Strad Magazine

February 2005

Mendelssohn Piano Trios no. 1 in D minor op. 49 & no. 2 in C minor op.66
Claremont Trio
Arabesque Recordings Z6786

Mendelssohn's D minor Piano Trio, with its brilliant yet mellifluously playable string writing makes it a particular favourite with gifted amateurs, particularly the beguiling slow movement with its easy flow of innocent melody. Yet the relatively neglected C minor Trio is in many ways the finer piece, far less inclined to fall back on cliché.

I have long admired the classic Stern-Rose-Istonmin accounts (CBS/Sony) from the 1960's, although their physically imposing style and reluctance to venture much below mezzo-piano underplays the child-like purity of Mendelssohn's inspiration. It is this vital aspect that the all-female Claremont Trio (winners of the first Kalichstein-Laredo-Robinson International Trio Award in 2003) brings to the surface. These are readings of touching innocence and purity, tantalizingly suggesting a sheltered composer whose astonishing ability to conjure

up various emotional states in music outstripped his actual experience of them.

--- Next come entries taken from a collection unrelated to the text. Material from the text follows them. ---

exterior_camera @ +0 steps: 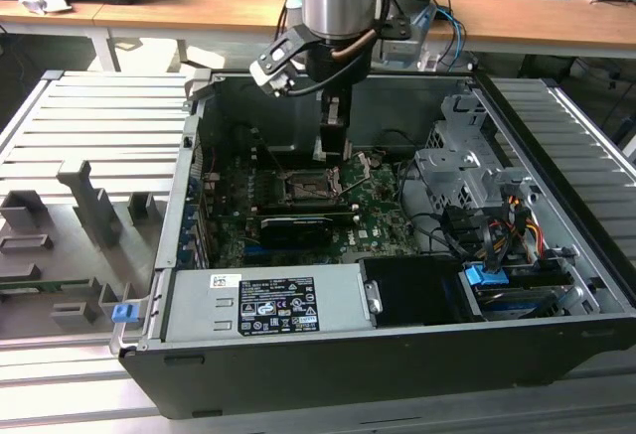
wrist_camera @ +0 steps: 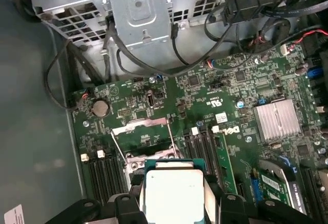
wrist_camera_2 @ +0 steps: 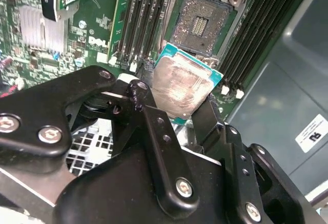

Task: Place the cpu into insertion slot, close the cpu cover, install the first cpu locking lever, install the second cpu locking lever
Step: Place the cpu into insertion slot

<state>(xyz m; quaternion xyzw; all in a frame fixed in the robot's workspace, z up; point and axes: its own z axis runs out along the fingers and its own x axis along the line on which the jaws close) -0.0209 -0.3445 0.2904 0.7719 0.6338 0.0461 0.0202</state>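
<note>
My gripper [exterior_camera: 333, 149] hangs over the motherboard inside the open computer case, shut on the cpu [wrist_camera_2: 183, 86], a flat square chip with a dull silvery top and a green edge. The chip sits between the black fingers [wrist_camera_2: 154, 124] in both wrist views, cpu [wrist_camera: 174, 189]. The insertion slot [wrist_camera_2: 201, 23] lies bare and uncovered a short way beyond the chip, and in the exterior view the slot [exterior_camera: 301, 189] is just below and to the left of the gripper. The cpu cover [wrist_camera: 139, 126] stands swung open beside the slot, with two thin wire levers [wrist_camera: 119, 149] raised.
Memory slots [wrist_camera_2: 138, 19] flank the socket on both sides. A finned heat sink [wrist_camera: 277, 120] and a long black card [exterior_camera: 295, 227] sit on the board. A metal drive cage [exterior_camera: 462, 171] with cables fills the exterior view's right; the power supply [exterior_camera: 268, 305] lies in front.
</note>
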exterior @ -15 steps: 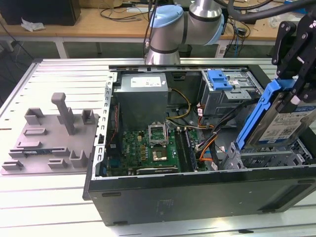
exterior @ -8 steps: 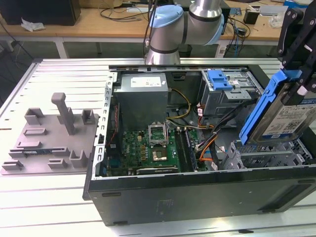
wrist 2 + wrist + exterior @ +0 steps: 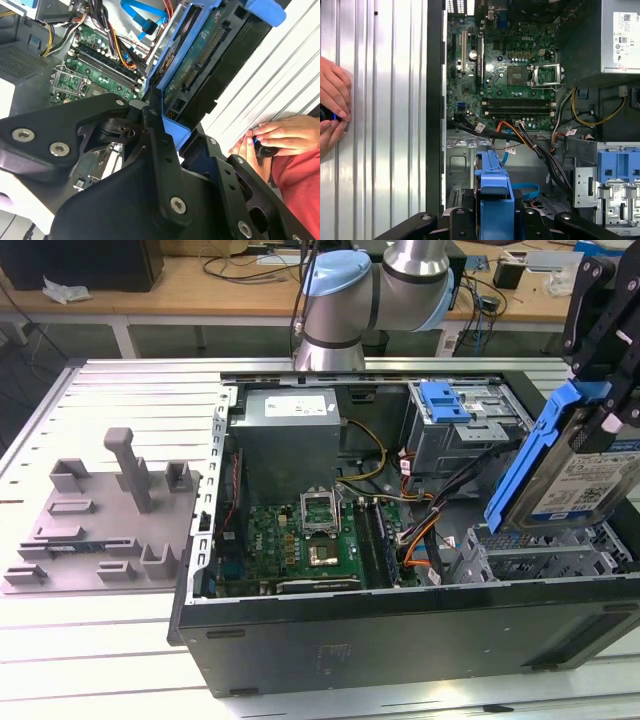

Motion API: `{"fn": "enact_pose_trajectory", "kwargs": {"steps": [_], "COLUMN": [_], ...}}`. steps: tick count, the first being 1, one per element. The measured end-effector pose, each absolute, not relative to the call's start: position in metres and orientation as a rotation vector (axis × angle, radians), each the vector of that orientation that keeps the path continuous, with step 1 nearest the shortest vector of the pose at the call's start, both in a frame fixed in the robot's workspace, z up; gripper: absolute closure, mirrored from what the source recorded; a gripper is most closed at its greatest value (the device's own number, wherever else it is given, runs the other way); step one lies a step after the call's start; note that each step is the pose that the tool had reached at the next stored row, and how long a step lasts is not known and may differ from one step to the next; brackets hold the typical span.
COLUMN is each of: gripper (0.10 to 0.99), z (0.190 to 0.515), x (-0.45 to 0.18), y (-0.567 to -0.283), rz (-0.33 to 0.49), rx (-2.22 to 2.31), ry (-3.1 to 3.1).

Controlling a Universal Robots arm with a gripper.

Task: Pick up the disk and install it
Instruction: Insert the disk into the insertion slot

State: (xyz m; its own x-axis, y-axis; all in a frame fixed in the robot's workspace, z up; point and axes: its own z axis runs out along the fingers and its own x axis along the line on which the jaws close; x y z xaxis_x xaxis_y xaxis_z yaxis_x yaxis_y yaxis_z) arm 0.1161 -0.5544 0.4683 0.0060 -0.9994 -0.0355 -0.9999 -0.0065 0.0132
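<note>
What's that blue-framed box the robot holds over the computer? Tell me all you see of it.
It is the disk: a flat silver metal box with a white-and-blue label, framed by a blue plastic bracket. Its other face carries a green circuit board. The gripper is shut on it, holding it tilted on edge above the open computer case.
</note>
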Motion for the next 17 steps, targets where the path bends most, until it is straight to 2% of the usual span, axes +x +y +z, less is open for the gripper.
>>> {"fn": "enact_pose_trajectory", "kwargs": {"steps": [17], "gripper": [0.722], "z": [0.4629], "x": [0.1159], "y": [-0.5491], "rz": [0.058], "rx": [-2.205], "ry": [2.237]}}
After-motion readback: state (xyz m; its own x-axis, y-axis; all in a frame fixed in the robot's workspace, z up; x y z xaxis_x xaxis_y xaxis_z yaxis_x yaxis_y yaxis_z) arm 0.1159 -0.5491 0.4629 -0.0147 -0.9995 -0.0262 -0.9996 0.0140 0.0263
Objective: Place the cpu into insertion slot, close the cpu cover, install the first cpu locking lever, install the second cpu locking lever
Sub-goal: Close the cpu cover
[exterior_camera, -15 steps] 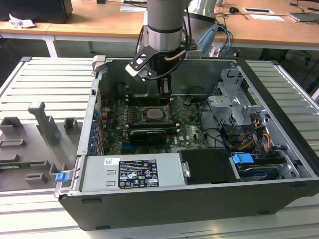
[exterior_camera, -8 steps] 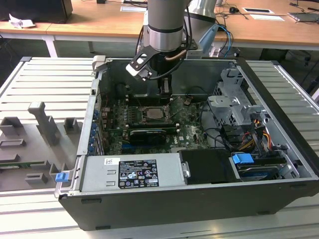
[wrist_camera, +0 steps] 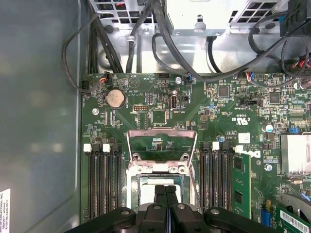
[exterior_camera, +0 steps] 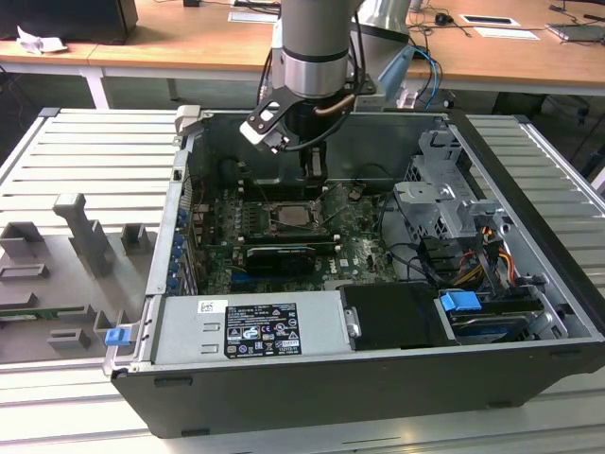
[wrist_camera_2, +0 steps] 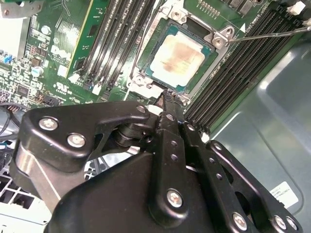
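The cpu (wrist_camera_2: pixel 177 56), a pale silvery-beige square, lies flat in the insertion slot (wrist_camera_2: pixel 142 80) on the green board. My gripper (wrist_camera_2: pixel 166 97) is shut, its black fingers pressed together with nothing between them, tips at the slot's edge just beside the chip. In the first wrist view the gripper (wrist_camera: pixel 165 190) hangs over the cpu (wrist_camera: pixel 147 195), and the cpu cover (wrist_camera: pixel 163 132), a thin grey frame, stands raised beyond the fingers. A thin lever rod (wrist_camera_2: pixel 272 34) sticks out free from a slot corner. In the exterior view the gripper (exterior_camera: pixel 312 175) hovers right above the slot (exterior_camera: pixel 293 216).
Long black memory slots (wrist_camera_2: pixel 107 43) flank the socket on both sides. Thick cables (wrist_camera: pixel 160 39) run across the case beyond the board. A grey power supply (exterior_camera: pixel 250 326), a drive cage (exterior_camera: pixel 444 199) and a black card (exterior_camera: pixel 279 255) crowd the case. The case wall (wrist_camera_2: pixel 272 107) is close by.
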Tool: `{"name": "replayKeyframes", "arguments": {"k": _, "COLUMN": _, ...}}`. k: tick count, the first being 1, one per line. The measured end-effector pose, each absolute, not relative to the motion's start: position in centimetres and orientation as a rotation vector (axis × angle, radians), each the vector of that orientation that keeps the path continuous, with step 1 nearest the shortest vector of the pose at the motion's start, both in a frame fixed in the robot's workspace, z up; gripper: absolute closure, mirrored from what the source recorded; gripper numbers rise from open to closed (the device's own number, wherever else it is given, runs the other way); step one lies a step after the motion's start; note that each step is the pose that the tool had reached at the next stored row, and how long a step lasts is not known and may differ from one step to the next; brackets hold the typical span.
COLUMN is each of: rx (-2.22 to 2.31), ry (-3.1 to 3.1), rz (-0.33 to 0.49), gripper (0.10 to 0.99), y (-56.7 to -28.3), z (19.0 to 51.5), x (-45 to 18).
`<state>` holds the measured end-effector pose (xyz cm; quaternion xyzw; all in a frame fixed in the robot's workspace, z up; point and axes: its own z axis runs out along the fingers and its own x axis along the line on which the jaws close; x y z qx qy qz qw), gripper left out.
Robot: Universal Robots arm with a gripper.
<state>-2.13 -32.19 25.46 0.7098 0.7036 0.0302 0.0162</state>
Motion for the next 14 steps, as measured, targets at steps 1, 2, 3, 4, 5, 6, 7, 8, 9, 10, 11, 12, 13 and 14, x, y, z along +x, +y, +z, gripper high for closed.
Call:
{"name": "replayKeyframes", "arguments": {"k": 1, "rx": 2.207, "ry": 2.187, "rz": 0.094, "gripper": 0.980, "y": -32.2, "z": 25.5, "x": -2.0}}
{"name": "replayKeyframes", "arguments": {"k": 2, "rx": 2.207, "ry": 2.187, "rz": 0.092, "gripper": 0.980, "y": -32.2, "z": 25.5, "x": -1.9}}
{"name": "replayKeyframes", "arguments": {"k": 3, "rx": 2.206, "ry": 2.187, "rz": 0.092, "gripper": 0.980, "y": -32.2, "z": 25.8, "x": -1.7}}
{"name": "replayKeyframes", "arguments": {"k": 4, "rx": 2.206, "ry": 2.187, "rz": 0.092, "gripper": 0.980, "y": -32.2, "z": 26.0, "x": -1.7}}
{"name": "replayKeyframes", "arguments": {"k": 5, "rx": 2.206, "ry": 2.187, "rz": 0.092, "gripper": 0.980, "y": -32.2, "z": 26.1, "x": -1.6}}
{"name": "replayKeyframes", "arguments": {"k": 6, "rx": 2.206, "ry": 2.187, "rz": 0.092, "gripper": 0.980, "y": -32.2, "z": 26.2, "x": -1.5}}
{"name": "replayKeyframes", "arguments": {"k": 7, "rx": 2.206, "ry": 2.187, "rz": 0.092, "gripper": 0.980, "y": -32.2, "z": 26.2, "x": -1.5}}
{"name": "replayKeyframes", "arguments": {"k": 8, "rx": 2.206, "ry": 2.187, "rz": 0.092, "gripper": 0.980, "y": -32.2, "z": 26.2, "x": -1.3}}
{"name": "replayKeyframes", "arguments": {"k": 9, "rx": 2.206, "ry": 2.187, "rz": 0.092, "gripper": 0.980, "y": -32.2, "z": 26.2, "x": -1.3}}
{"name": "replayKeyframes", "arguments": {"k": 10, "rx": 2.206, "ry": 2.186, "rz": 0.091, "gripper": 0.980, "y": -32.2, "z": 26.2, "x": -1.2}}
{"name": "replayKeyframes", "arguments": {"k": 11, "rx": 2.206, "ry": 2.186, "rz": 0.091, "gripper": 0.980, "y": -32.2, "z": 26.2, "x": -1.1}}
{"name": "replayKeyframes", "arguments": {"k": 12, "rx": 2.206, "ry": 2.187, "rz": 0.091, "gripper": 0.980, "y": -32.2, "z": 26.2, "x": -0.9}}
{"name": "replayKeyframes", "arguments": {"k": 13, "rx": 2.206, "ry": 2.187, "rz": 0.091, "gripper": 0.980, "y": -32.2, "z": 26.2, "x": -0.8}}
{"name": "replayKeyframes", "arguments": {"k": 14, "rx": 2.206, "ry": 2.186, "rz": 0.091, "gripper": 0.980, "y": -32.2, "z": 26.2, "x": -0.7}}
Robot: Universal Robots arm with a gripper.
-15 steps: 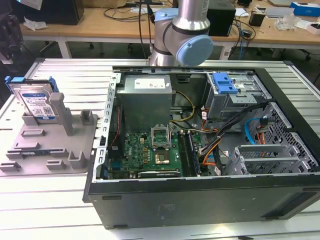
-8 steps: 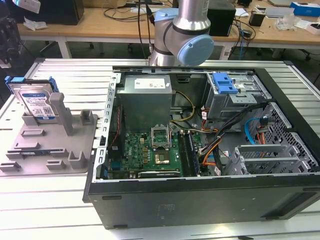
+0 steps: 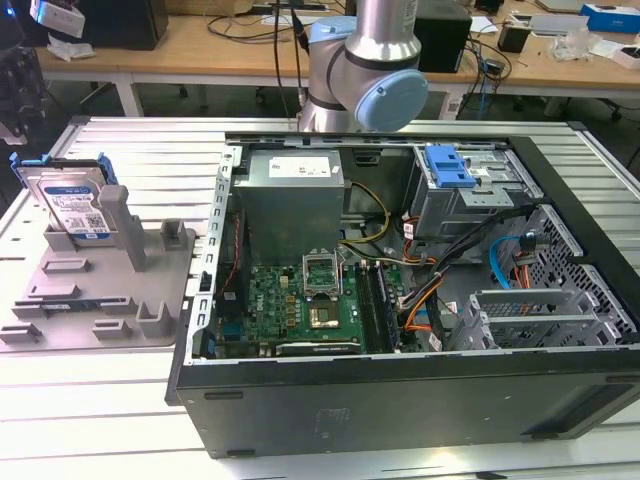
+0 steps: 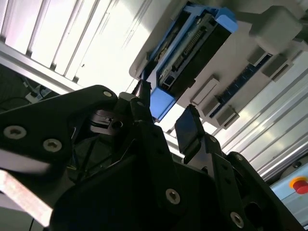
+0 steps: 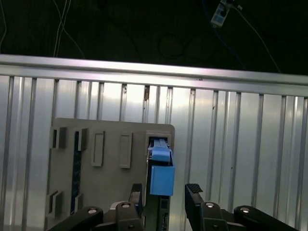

Whereas the likes of Beethoven or Mahler relished the dark side of human nature on occasion, when Mendelssohn turns Sturm und Drang he invariably sounds like someone running scared, desperately searching for a soothing second subject.

The Claremont Trio thrillingly captures the changeability of the outer movements, relishing the stern rhetoric with the rare ability to relax glowingly when all around is anguished and frenetic. The scherzos go off like champagne corks, effervescent in the D minor and all gossamer lightness in the Midsummer Night's Dream reference of the C minor.